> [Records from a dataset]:
━━━━━━━━
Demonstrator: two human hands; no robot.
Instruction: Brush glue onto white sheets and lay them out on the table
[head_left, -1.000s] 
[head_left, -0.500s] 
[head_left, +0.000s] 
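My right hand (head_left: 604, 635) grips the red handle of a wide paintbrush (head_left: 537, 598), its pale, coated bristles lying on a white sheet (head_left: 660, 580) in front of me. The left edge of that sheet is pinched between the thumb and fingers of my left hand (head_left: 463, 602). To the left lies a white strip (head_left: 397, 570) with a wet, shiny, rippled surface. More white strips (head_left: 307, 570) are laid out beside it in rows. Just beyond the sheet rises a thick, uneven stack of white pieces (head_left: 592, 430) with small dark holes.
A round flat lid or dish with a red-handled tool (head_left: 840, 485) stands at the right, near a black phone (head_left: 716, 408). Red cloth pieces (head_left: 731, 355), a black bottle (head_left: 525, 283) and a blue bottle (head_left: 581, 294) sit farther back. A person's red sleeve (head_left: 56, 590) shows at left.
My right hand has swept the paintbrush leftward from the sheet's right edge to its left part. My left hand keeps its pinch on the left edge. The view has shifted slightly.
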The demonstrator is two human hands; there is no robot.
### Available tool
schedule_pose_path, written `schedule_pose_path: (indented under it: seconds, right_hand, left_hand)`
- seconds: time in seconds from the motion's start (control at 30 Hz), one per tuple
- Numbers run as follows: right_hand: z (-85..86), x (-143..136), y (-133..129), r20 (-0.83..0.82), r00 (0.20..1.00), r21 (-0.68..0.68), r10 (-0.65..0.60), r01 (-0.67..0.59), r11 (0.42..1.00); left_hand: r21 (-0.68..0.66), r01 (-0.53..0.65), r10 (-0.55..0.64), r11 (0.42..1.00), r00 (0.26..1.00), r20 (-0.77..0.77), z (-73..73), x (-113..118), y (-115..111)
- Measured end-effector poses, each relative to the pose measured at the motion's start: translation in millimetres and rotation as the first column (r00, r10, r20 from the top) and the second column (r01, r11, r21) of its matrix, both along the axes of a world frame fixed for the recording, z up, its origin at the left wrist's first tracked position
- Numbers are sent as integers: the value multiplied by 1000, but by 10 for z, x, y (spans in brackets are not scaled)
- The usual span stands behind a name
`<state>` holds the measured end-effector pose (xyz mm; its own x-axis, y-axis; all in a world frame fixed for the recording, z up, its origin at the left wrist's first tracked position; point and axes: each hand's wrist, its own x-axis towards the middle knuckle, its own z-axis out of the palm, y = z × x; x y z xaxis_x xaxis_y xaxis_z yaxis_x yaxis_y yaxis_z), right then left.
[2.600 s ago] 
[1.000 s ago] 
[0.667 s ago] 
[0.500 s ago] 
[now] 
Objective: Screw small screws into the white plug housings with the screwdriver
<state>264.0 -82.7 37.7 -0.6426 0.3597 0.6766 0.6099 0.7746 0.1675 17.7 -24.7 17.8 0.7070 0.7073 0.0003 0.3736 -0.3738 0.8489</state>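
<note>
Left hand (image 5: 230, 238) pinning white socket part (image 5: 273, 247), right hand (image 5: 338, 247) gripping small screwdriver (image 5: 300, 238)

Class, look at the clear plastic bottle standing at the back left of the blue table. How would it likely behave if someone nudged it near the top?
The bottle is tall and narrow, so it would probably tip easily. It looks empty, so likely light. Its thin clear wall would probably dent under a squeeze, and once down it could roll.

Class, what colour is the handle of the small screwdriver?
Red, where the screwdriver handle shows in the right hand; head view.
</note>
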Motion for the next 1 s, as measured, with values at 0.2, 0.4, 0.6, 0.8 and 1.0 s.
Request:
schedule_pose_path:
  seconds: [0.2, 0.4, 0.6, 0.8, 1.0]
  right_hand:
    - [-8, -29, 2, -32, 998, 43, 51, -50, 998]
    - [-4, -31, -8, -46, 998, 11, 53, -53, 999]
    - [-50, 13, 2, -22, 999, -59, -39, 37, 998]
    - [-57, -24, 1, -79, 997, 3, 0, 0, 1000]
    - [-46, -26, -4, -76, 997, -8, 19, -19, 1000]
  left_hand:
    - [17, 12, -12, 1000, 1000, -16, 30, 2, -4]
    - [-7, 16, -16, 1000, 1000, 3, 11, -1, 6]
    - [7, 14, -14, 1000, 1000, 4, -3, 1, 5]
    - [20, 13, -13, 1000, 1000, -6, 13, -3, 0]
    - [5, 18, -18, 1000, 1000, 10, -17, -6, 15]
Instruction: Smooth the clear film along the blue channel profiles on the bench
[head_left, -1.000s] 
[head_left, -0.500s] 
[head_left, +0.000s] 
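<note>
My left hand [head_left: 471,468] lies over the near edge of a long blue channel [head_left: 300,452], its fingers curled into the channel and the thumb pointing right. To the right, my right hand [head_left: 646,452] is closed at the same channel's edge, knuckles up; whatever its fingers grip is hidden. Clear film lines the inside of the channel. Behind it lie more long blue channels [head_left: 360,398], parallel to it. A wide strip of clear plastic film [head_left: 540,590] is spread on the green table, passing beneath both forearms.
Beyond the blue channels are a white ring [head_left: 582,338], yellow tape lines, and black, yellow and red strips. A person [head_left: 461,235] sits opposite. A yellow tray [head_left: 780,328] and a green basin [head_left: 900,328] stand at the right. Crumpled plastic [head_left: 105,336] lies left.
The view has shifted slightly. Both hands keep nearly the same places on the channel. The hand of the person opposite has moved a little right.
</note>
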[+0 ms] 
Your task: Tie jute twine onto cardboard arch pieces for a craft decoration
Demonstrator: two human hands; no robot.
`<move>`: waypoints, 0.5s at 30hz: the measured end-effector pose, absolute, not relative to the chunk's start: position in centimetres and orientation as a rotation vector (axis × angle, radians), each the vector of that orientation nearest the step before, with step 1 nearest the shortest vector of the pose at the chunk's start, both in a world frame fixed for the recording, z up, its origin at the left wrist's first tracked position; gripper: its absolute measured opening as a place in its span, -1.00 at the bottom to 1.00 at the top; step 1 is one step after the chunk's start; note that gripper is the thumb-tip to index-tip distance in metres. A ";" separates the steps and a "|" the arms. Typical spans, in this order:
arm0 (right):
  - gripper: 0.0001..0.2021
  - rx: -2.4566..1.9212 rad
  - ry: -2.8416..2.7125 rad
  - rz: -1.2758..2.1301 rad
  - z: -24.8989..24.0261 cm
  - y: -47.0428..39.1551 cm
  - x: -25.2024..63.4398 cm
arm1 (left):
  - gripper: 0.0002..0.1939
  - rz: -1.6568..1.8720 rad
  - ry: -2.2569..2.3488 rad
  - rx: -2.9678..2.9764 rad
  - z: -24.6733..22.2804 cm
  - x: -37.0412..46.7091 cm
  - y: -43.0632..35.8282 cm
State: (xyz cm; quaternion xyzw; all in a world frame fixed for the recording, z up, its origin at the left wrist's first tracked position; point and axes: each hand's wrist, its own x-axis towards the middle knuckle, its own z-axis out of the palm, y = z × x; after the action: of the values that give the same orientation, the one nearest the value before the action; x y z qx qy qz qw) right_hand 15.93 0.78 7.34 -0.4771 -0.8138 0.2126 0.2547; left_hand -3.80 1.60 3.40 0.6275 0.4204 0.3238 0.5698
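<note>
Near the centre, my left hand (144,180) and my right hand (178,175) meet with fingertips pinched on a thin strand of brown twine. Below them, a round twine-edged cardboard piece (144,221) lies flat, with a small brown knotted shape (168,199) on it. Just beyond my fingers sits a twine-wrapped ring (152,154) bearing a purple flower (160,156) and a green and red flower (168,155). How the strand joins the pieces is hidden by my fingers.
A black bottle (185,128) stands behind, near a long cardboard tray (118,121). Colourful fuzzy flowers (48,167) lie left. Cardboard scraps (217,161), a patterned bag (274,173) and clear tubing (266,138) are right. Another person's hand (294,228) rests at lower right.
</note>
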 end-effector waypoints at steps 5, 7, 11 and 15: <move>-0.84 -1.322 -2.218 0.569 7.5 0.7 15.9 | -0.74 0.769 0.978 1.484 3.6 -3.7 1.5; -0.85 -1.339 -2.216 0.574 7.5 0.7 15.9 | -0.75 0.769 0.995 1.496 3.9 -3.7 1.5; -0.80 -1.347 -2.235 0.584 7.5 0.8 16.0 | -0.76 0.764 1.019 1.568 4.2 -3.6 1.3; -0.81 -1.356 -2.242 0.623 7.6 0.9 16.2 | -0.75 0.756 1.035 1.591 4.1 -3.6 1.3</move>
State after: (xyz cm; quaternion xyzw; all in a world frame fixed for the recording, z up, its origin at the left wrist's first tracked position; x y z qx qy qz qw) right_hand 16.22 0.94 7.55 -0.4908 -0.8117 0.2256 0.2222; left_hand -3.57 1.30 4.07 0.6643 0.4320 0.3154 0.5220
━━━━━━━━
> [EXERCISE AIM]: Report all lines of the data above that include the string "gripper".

> [RESPONSE AREA]:
`<move>`: waypoints, 0.5s at 30hz: the measured end-effector pose, absolute, not relative to the chunk's start: position in centimetres and orientation as a rotation vector (axis × angle, radians), each the vector of that orientation nearest the step before, with step 1 nearest the shortest vector of the pose at the chunk's start, both in a world frame fixed for the recording, z up, its origin at the left wrist's first tracked position; gripper: its absolute measured opening as a place in its span, -1.00 at the bottom to 1.00 at the top; step 1 is one step after the chunk's start; note that gripper is the thumb-tip to index-tip distance in metres. A ";" separates the steps and a "|" the arms. Typical spans, in this order:
  - gripper: 0.0001..0.2021
  - gripper: 0.0002..0.1939

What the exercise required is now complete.